*TASK:* Each line below should be repeated exactly as written, with no pictures carried over.

*GIVEN INFORMATION:*
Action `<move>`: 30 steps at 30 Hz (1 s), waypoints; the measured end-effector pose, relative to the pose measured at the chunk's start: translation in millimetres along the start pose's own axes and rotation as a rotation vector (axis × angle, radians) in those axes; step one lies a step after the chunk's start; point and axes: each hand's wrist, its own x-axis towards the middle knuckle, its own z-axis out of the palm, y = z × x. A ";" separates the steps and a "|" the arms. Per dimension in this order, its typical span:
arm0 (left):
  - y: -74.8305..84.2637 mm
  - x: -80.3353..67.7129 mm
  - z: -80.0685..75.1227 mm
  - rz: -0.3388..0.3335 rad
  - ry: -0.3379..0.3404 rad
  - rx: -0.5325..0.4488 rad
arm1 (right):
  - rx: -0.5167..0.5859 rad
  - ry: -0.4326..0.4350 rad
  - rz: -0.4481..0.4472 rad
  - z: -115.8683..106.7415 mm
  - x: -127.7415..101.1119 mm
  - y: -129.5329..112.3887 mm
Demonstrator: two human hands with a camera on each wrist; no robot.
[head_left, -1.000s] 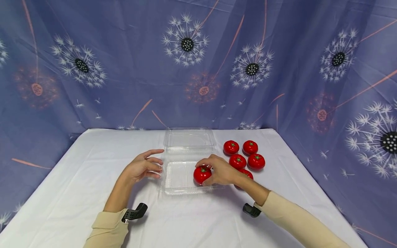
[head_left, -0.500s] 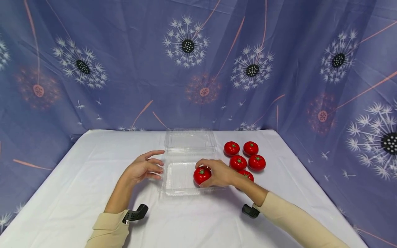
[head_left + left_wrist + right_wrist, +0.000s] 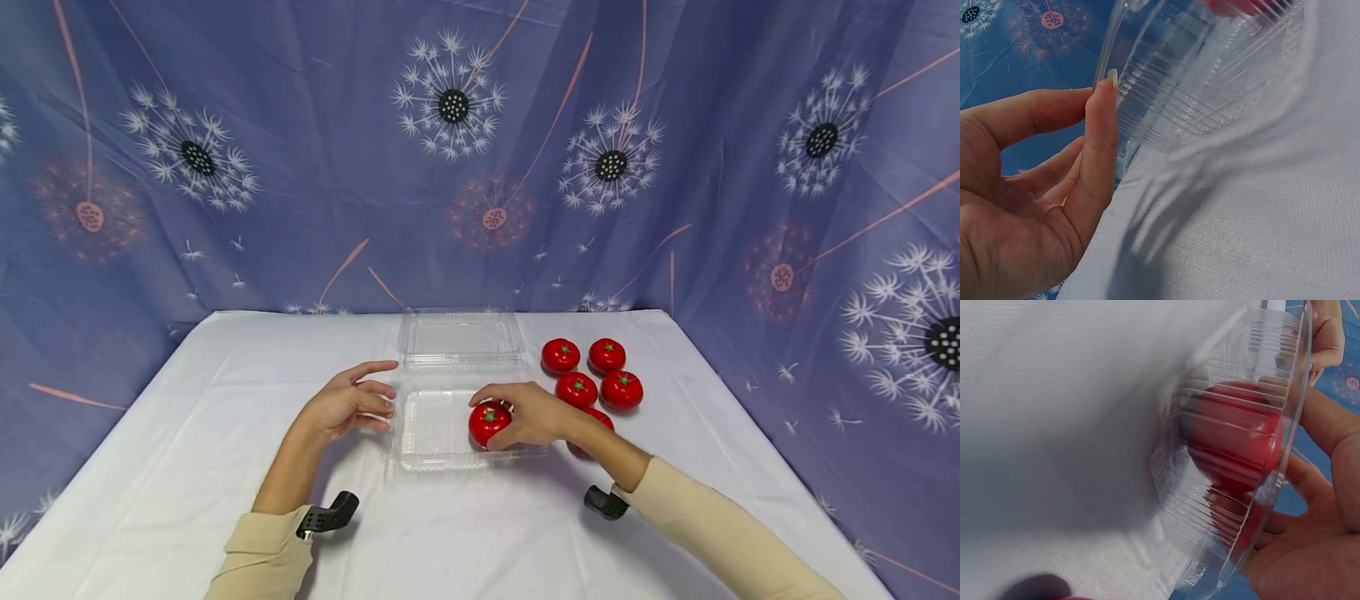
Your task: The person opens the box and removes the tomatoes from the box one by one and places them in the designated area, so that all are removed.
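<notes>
My right hand point(image 3: 528, 414) grips a glossy red tomato point(image 3: 486, 423) with a green star-shaped stem, fingers at its far side and thumb at the near side. This tomato is in the right part of a clear plastic clamshell container point(image 3: 431, 421); its red side point(image 3: 1232, 434) shows through the ribbed wall in the right wrist view. The container's lid point(image 3: 459, 337) lies folded back behind the base. At the left wall, my left hand point(image 3: 345, 404) has loosely bent, spread fingers, with fingertips point(image 3: 1102, 103) right at the rim in the left wrist view.
Several more tomatoes point(image 3: 576, 389) are grouped on the table to the right of the container, the nearest partly hidden by my right wrist. A white cloth point(image 3: 480, 533) covers the table. Behind it hangs a blue curtain point(image 3: 330, 167) with dandelion prints.
</notes>
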 end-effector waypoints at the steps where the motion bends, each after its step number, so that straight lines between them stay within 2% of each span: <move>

*RESPONSE TO THIS TASK:*
Action `<move>`: 30 steps at 30 Hz (1 s), waypoints; the measured end-effector pose, relative to the pose measured at the chunk's start: translation in millimetres along the start pose's own axes and rotation as a rotation vector (axis × angle, radians) in those axes; step one lies a step after the chunk's start; point and axes: each hand's wrist, its own x-axis towards the middle knuckle, its own z-axis out of the palm, y = z × x. A ";" separates the steps and a "|" the arms. Per dimension in this order, its typical span:
arm0 (left):
  - y: -74.8305..84.2637 mm
  - x: -80.3353..67.7129 mm
  - z: -80.0685..75.1227 mm
  - rz: -0.3388..0.3335 rad
  - ry: -0.3379..0.3404 rad
  - rx: -0.5325..0.4488 rad
arm1 (right):
  - rx: -0.5167..0.5859 rad
  - ry: -0.4326..0.4350 rad
  - rz: -0.4481..0.4472 rad
  - z: -115.8683..106.7415 mm
  - x: -127.7415..101.1119 mm
  - y: -129.5329..112.3887 mm
Demonstrator: two human hands with a camera on each wrist; no robot.
[head_left, -1.000s] 
[head_left, -0.500s] 
[head_left + left_wrist + right_wrist, +0.000s] 
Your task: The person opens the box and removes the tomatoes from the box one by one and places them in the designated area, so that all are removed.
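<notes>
My right hand point(image 3: 528, 414) grips a glossy red tomato point(image 3: 486, 423) with a green star-shaped stem, fingers at its far side and thumb at the near side. This tomato is in the right part of a clear plastic clamshell container point(image 3: 431, 421); its red side point(image 3: 1232, 434) shows through the ribbed wall in the right wrist view. The container's lid point(image 3: 459, 337) lies folded back behind the base. At the left wall, my left hand point(image 3: 345, 404) has loosely bent, spread fingers, with fingertips point(image 3: 1102, 103) right at the rim in the left wrist view.
Several more tomatoes point(image 3: 576, 389) are grouped on the table to the right of the container, the nearest partly hidden by my right wrist. A white cloth point(image 3: 480, 533) covers the table. Behind it hangs a blue curtain point(image 3: 330, 167) with dandelion prints.
</notes>
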 end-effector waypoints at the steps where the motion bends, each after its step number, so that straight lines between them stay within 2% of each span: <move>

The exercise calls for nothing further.